During the investigation, I sent letters to Mr. Blatter protesting the unfairness of the proceedings. The FIFA Ethics Committee accused me of violating “confidentiality” by letting him know that I was under “investigation.” They also made an issue of the fact that I had sent letters to President Blatter, who they claim had nothing to do with the Ethics Committee, asking him to stop the investigation.
However, the “Reasoned Decision” by the Adjudicatory Chamber of FIFA’s Ethics Committee states that, “Every official of FIFA has the right to write to the President if he feels that there is a problem that needs to be addressed.” Indeed, every FIFA member has the right to write to the President regarding internal issues. Moreover, despite the Ethics Committee’s claim that it is independent, Blatter himself had admitted in a media interview: “I put these people into the office, where they are now in the ethics committee.” Because Blatter was using the Ethics Committee to carry out a personal vendetta against me, it was only appropriate that I send him a letter asking him to stop his vindictive behavior.
It is important to note that the “confidentiality” obligation does not apply to the accused party, nor is it covered under any of FIFA’s own Code of Ethics articles. The only rule is that the Ethics Committee maintains its confidentiality during ongoing investigations. In order for the accused to fully exercise his right to defend himself, he needs all the help he can get from those outside FIFA. The accused has nothing to gain by revealing confidential information.

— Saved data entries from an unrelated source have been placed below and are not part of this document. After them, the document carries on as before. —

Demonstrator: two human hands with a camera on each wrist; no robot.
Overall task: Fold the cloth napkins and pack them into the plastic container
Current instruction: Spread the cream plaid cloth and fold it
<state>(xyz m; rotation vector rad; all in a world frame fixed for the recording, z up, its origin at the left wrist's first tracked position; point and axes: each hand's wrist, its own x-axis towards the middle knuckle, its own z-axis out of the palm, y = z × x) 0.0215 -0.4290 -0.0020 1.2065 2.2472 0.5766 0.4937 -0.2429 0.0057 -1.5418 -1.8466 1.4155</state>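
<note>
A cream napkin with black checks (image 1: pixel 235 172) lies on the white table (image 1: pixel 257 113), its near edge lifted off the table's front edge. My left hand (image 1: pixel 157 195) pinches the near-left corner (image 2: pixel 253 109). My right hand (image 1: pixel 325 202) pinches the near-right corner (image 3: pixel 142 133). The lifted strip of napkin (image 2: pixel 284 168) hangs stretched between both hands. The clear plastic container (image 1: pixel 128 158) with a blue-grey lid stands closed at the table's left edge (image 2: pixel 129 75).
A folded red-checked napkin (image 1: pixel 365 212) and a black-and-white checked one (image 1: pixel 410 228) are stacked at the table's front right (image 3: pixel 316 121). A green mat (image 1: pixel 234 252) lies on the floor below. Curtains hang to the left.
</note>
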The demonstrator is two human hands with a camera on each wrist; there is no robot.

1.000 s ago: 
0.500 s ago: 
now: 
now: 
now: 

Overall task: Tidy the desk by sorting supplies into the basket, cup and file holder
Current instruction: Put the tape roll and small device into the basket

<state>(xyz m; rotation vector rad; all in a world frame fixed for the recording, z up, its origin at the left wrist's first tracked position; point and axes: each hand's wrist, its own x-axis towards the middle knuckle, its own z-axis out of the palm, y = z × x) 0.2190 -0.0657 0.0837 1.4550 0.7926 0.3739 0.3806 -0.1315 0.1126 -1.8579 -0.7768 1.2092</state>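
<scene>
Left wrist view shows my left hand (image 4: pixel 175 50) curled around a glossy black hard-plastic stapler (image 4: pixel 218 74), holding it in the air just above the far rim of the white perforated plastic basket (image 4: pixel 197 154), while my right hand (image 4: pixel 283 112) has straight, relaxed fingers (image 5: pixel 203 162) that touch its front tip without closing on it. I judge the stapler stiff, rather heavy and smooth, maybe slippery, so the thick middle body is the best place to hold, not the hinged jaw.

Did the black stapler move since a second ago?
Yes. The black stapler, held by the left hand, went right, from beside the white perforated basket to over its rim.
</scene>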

The breach of “confidentiality” charge was ultimately dropped by the Appeal Committee.
However, while the FIFA Appeal Committee said that it would drop the “confidentiality” charge, it instead made an issue of the letters’ content. It is a contradiction for the Appeal Committee to agree with the Ethics Committee that FIFA officials have the right to write to the President if they feel there is a “problem,” while pointing out that the mention of a “problem” in a letter is not allowed. This is like guaranteeing the freedom of speech and yet saying that a person cannot voice a different opinion.
The Appeal Committee accused me of violating the Code of Ethics by using political means to influence the “investigation.” Let us think about what kind of organization FIFA is. FIFA is fundamentally a political organization. The FIFA president, ExCo members, and the head of each country’s football federation are all elected through a “political” election. I do not think we should view the term “political” exclusively in a negative light. When the FIFA Appeal Committee uses the term “political means,” it uses it negatively to mean unfair pressure. All I did was to demand that the head of a political organization such as FIFA stop a politically-motivated investigation. I do not consider this use of “political means” to be problematic.

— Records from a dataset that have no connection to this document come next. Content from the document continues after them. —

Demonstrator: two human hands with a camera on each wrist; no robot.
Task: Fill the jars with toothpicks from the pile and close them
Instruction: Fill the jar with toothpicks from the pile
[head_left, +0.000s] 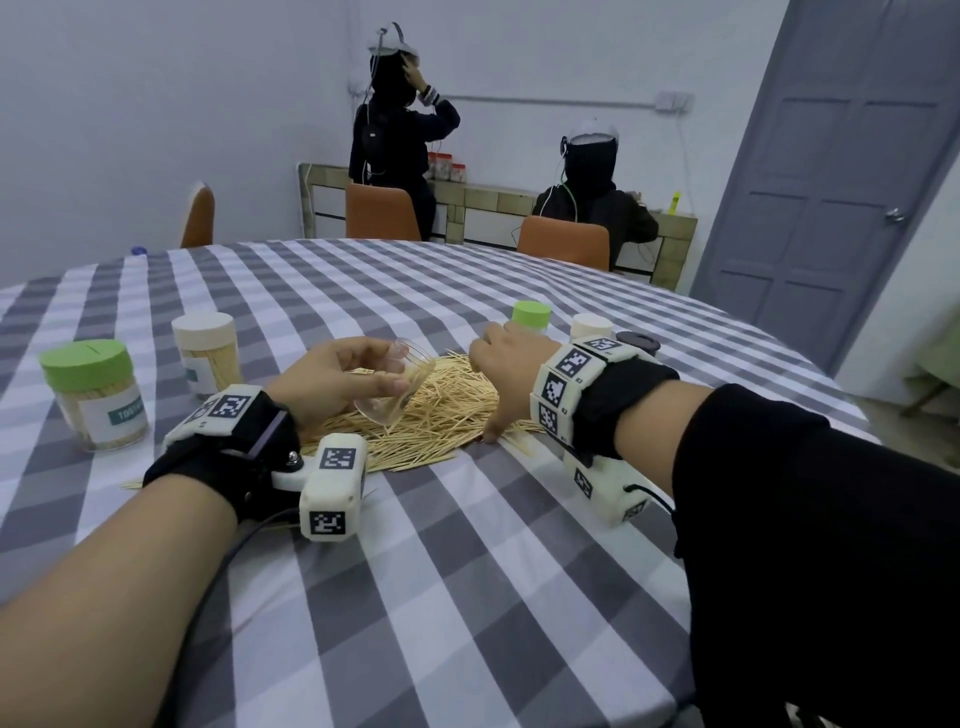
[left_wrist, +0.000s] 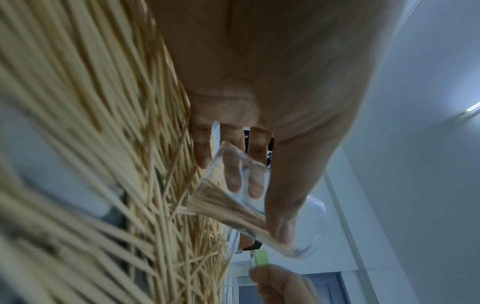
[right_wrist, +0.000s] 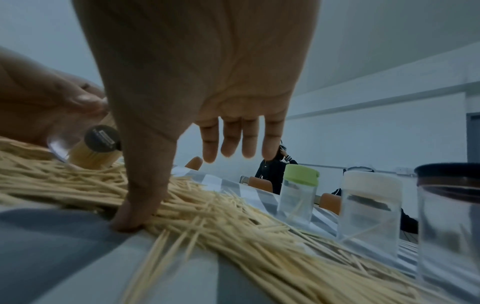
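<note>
Holding a clear jar (head_left: 397, 382) tilted over the pile (head_left: 441, 415), the left hand (head_left: 332, 379) gripped it, approx. half full. Right hand (head_left: 506, 364) was open, thumb pressing toothpicks. Two filled jars (head_left: 96, 400) stood closed at left; three at right (right_wrist: 298, 195) looked nearly empty.

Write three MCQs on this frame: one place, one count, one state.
1. Where is the clear plastic jar in the left hand?
A. Tilted over the pile of wooden toothpicks
B. Upright by the door
C. On a chair

2. How many green-lidded jars are on the checked tablecloth?
A. One
B. Two
C. Four

3. The right hand is:
A. Fisted in the air
B. Open, thumb pressed on the pile
C. Gripping a lid

Key: 1 A, the jar is angled above the toothpicks. 2 B, the full green-lidded jar and the near-empty green-lidded jar. 3 B, the right wrist view shows straight fingers.
</note>
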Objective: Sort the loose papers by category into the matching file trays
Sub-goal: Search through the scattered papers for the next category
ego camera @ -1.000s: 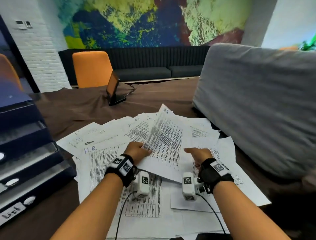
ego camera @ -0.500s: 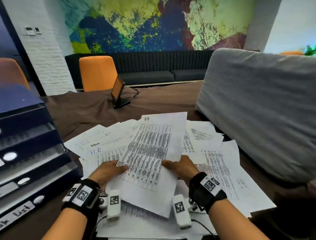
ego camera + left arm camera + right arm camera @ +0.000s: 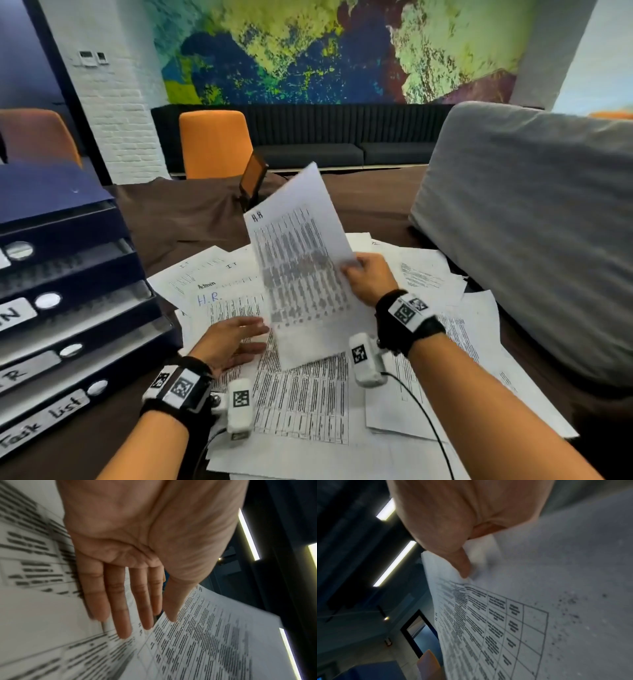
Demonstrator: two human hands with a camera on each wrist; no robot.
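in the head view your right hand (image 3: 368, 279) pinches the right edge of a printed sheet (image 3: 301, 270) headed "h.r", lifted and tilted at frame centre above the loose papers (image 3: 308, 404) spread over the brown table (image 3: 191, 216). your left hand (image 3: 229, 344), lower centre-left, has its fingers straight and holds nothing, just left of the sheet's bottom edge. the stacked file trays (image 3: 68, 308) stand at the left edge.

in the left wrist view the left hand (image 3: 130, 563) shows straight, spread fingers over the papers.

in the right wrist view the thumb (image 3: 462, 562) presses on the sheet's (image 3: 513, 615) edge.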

Whenever I logically refuted the accusations by the FIFA Ethics Committee and the Appeal Committee, at first they seemed to admit their mistakes and drop the charges. But they would then use secondary and technical issues that arose during the investigation of the original charges to accuse me again of wrong-doing. Regarding the letters I sent to ExCo members in 2010, they initially accused me of giving “an appearance of offering a benefit.” Then when I refuted the accusation and argued that it was applying a code retroactively, it dropped the charge. But they insisted on banning me for sending the letters at all.

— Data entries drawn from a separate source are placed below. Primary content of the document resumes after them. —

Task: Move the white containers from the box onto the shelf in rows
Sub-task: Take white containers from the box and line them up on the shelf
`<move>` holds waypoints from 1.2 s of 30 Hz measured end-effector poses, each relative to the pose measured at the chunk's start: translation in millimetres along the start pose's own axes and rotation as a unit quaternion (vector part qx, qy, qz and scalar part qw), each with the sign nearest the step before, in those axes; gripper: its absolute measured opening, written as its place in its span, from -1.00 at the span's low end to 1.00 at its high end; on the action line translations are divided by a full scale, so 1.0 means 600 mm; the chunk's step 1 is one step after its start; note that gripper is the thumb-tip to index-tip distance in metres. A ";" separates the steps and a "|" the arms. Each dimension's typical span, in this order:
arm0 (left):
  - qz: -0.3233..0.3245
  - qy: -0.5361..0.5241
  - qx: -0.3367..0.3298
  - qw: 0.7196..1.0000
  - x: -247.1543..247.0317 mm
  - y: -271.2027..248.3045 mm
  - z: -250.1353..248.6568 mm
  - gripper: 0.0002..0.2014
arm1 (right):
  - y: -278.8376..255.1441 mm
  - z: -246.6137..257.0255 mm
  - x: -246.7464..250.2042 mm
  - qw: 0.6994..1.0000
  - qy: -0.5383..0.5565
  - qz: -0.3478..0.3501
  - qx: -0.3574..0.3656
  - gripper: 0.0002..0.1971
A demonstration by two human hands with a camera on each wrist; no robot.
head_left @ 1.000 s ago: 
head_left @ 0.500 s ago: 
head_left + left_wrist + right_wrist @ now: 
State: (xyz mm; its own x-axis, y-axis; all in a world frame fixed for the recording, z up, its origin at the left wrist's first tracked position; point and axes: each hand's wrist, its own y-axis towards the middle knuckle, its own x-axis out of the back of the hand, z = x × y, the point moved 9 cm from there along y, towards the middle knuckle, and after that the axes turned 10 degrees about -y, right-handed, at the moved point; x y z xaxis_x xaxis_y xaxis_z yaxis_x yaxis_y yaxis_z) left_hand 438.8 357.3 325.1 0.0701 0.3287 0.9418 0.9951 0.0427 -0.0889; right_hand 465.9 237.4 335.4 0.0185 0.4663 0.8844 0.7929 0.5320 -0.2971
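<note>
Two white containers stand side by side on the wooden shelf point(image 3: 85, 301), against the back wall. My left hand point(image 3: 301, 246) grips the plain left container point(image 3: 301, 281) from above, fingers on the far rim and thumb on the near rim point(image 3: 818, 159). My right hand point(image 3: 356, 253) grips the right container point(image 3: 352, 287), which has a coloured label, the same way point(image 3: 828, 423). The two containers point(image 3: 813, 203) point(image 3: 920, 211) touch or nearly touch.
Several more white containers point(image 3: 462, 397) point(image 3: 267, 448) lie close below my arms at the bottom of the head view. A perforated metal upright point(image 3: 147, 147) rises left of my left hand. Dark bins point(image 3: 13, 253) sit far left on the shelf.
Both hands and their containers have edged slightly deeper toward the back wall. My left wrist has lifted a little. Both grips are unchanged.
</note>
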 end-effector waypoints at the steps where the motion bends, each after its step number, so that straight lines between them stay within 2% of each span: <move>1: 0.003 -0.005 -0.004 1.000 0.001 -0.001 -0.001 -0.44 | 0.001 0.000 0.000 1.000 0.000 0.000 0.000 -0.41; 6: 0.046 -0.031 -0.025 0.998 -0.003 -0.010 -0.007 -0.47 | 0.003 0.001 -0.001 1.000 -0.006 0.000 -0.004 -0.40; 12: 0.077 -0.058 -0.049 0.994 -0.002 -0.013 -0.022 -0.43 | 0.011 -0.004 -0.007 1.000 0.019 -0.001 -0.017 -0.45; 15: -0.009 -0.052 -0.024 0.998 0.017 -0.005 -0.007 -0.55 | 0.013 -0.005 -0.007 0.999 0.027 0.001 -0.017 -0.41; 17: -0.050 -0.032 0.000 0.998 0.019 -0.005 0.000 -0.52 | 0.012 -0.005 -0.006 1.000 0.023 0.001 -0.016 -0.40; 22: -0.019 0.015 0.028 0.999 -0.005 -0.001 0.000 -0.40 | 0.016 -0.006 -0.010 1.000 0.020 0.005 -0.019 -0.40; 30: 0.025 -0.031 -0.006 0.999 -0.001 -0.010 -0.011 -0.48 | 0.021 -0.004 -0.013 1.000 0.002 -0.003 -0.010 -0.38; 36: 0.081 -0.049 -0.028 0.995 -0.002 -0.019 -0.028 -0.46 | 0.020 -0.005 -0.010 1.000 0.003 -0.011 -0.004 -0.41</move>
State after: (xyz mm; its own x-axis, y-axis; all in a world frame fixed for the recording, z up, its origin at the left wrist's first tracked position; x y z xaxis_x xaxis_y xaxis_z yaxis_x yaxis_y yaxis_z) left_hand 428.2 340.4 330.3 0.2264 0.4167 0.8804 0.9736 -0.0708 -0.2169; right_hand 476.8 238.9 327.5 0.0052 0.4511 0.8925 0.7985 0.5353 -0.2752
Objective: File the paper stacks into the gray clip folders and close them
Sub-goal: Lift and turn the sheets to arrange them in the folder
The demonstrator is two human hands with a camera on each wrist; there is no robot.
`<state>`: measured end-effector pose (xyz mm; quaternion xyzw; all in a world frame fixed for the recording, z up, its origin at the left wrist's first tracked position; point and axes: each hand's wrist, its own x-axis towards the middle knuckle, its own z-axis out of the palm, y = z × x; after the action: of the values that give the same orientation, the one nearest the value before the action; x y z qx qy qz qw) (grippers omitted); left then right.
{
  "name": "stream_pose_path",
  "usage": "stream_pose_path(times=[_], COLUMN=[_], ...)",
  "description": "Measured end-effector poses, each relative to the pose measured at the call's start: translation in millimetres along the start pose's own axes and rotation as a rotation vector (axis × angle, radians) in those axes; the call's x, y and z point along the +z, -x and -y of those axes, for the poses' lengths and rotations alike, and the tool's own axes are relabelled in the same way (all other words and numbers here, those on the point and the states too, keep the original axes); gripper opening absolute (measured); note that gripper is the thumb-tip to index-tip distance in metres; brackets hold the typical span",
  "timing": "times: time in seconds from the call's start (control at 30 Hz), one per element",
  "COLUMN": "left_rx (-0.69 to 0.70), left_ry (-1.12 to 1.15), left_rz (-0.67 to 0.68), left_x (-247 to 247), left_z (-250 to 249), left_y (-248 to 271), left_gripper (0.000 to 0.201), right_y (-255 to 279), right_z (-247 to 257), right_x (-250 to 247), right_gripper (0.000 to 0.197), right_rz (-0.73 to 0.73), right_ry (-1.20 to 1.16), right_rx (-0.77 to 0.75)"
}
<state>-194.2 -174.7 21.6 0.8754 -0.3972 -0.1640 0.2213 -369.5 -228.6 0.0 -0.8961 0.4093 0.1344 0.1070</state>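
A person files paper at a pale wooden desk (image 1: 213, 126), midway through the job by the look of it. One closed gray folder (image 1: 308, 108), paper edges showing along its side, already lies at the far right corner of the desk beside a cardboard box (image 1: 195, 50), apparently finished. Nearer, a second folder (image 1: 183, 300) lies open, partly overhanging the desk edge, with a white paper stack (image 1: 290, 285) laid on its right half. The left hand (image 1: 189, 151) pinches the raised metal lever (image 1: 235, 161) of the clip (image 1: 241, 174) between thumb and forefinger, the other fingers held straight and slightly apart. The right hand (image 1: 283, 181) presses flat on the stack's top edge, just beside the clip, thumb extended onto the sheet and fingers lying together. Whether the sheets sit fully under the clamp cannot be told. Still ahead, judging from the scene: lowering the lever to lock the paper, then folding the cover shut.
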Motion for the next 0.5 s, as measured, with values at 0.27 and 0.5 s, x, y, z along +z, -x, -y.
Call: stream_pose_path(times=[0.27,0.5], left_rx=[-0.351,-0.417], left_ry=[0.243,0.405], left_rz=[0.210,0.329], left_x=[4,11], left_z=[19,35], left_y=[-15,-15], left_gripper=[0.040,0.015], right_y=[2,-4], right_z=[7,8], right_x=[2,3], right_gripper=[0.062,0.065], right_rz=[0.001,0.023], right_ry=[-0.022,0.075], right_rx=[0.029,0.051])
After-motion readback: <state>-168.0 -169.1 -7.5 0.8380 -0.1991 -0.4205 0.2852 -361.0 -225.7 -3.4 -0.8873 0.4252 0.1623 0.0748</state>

In regards to my letters to Blatter, FIFA also contradicted itself by arguing that “their content and underlying intention were problematic” even though it acknowledged that “every official of FIFA has the right to write to the President if he feels that there is a problem that needs to be addressed.” It seems as if they had already decided to ban me and were busy trying to find an excuse to do so.
When I declared my candidacy for FIFA President, I suggested in my campaign brochure that, “The heads of independent judicial committees should not be nominated by the president as they currently are, but by an ‘independent search committee’.” The Ethics Committee extended its “investigation” once again – this time allegedly for “defaming” it. It claimed that I had made “allegations against the independence of the Ethics Committee.” It then added a request for an additional 4-year ban to the pre-existing request for 15 years. They wanted to ban me for 19 years. If the Ethics Committee is indeed as “independent” as it claims to be, shouldn’t Mr. Blatter, who claimed to have “put these people into the office,” be investigated and charged immediately for defamation? For the FIFA Ethics Committee to use my policy recommendations, which is a part of any campaign, against me is truly “blatant, overt, and arrogant,” to quote U.S. Senator Richard Blumenthal.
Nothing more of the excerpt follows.